*Task requirements*: A faithful, word-for-word copy of the data below is required, without pictures.

*Dataset excerpt*:
"""

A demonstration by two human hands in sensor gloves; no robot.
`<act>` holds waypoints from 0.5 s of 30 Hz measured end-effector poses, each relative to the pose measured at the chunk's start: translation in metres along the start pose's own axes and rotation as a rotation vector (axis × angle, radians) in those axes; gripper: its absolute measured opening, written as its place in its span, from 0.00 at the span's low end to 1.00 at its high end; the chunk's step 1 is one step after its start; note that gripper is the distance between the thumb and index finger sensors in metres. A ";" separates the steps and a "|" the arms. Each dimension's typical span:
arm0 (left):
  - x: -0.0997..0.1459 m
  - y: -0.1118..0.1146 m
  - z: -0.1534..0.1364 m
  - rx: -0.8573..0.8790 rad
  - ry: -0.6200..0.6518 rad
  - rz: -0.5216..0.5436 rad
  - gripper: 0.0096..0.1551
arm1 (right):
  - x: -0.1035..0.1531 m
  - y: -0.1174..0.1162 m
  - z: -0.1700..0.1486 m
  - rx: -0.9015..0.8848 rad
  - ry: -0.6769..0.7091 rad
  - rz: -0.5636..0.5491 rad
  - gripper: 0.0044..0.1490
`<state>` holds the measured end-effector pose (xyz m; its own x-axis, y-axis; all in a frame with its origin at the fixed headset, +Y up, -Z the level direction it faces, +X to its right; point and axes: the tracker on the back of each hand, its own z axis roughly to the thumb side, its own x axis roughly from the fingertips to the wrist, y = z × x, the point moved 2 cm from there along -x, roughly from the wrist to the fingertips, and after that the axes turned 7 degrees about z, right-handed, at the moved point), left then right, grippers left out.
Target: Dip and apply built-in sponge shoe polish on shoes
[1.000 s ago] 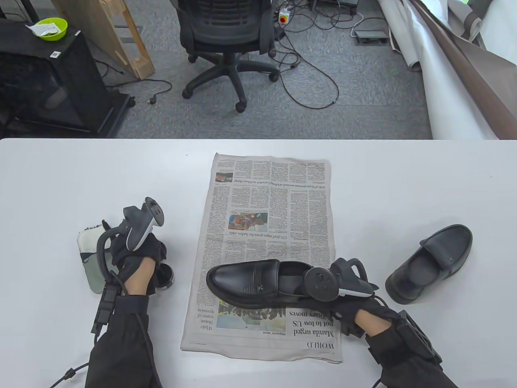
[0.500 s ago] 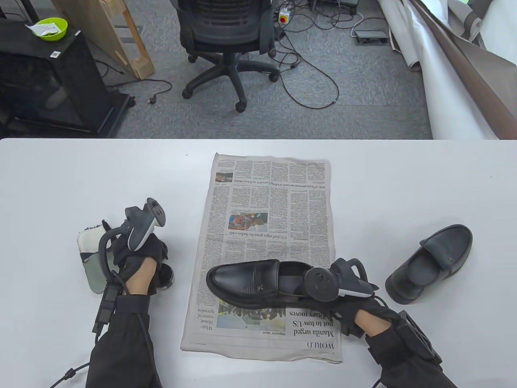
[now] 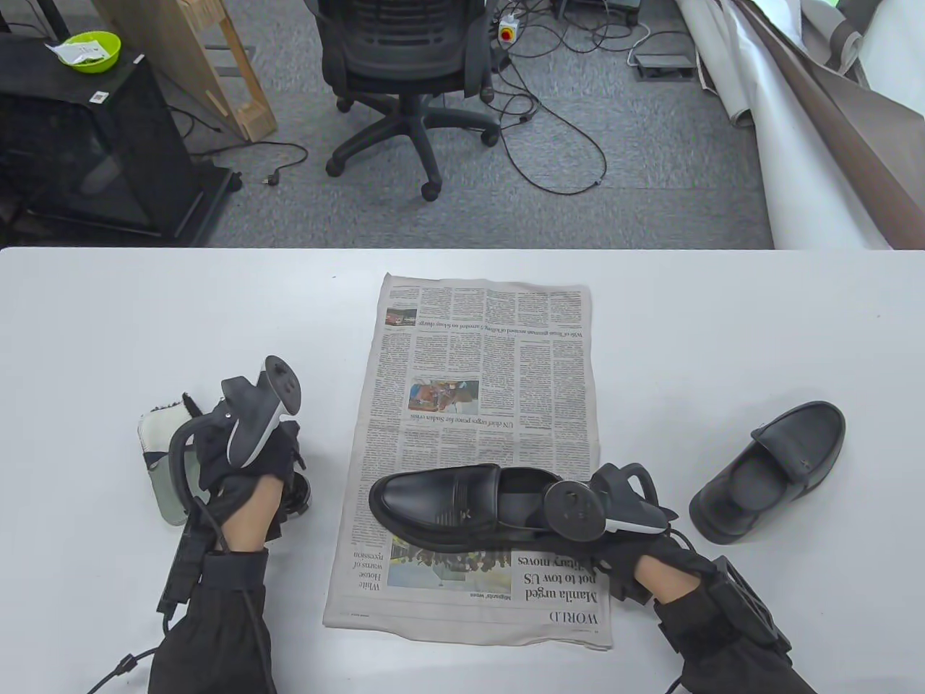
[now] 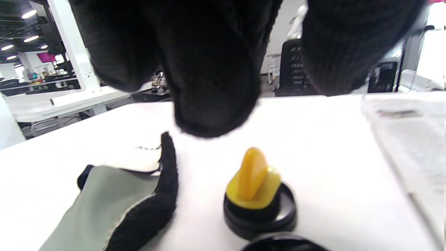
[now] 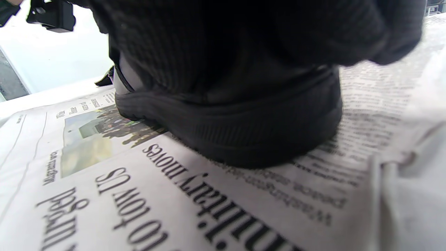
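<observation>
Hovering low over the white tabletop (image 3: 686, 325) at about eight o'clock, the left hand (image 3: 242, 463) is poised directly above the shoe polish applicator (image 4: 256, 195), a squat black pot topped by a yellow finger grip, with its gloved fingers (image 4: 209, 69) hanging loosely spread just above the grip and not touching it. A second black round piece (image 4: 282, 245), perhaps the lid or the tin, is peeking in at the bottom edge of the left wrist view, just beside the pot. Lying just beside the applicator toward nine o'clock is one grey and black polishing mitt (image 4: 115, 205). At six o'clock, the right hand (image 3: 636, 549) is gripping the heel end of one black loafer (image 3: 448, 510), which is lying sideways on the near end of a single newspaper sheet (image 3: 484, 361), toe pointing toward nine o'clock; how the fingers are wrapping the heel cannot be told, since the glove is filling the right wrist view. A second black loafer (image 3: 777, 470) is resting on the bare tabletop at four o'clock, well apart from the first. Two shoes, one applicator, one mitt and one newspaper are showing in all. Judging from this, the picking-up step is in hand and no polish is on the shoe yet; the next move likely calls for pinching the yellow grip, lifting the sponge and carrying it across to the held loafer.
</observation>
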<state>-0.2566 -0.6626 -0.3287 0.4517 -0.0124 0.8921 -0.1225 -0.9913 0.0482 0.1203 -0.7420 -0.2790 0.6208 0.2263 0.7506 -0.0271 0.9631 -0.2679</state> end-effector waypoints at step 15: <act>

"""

*Reply*:
A demonstration by two human hands in sensor gloves; no robot.
`<act>` holds waypoints from 0.5 s of 30 Hz measured end-effector poses, each relative to the pose measured at the chunk's start: translation in metres along the start pose's own axes and rotation as a rotation vector (axis × angle, radians) in those axes; gripper: its absolute measured opening, written as its place in its span, from 0.00 at the span's low end to 1.00 at its high end; the chunk's step 1 is one step after its start; note that gripper is the distance between the thumb and index finger sensors in metres. A ";" separates the steps and a "|" the arms. Each dimension's typical span:
arm0 (left):
  - x: -0.0997..0.1459 m
  - y: -0.1118..0.1146 m
  - z: -0.1534..0.1364 m
  - rx: -0.8573..0.8790 rad
  - ry: -0.6200..0.6518 rad
  - rz: -0.5216..0.5436 rad
  - gripper: 0.0096..0.1551
arm1 (right):
  - x: -0.1035..0.1531 m
  - y: -0.1174..0.1162 m
  - z: -0.1700..0.1486 m
  - rx: -0.9015..0.8848 rad
  - ry: -0.6769..0.7091 rad
  - rz: -0.5636..0.5491 rad
  - gripper: 0.0044..0.1490
`<state>` holds the measured end-effector pose (xyz m; its own x-axis, y-axis; all in a frame with its origin at the fixed headset, +Y up, -Z the level direction it faces, +X to its right; point and axes: the tracker on the back of each hand, its own z axis roughly to the thumb side, its own x axis roughly from the fingertips to the wrist, y = z × x, the point moved 2 cm from there along -x, roughly from the wrist to the fingertips, and after that the axes turned 7 degrees about z, right-handed, at the moved point), left then right, grippers left out.
Target: Dip and apply built-in sponge shoe polish on shoes
[1.000 s ago] 
[0.500 s ago] 
[now] 
[now] 
[now] 
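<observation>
Hovering low over the white tabletop (image 3: 686, 325) at about eight o'clock, the left hand (image 3: 242, 463) is poised directly above the shoe polish applicator (image 4: 256, 195), a squat black pot topped by a yellow finger grip, with its gloved fingers (image 4: 209, 69) hanging loosely spread just above the grip and not touching it. A second black round piece (image 4: 282, 245), perhaps the lid or the tin, is peeking in at the bottom edge of the left wrist view, just beside the pot. Lying just beside the applicator toward nine o'clock is one grey and black polishing mitt (image 4: 115, 205). At six o'clock, the right hand (image 3: 636, 549) is gripping the heel end of one black loafer (image 3: 448, 510), which is lying sideways on the near end of a single newspaper sheet (image 3: 484, 361), toe pointing toward nine o'clock; how the fingers are wrapping the heel cannot be told, since the glove is filling the right wrist view. A second black loafer (image 3: 777, 470) is resting on the bare tabletop at four o'clock, well apart from the first. Two shoes, one applicator, one mitt and one newspaper are showing in all. Judging from this, the picking-up step is in hand and no polish is on the shoe yet; the next move likely calls for pinching the yellow grip, lifting the sponge and carrying it across to the held loafer.
</observation>
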<state>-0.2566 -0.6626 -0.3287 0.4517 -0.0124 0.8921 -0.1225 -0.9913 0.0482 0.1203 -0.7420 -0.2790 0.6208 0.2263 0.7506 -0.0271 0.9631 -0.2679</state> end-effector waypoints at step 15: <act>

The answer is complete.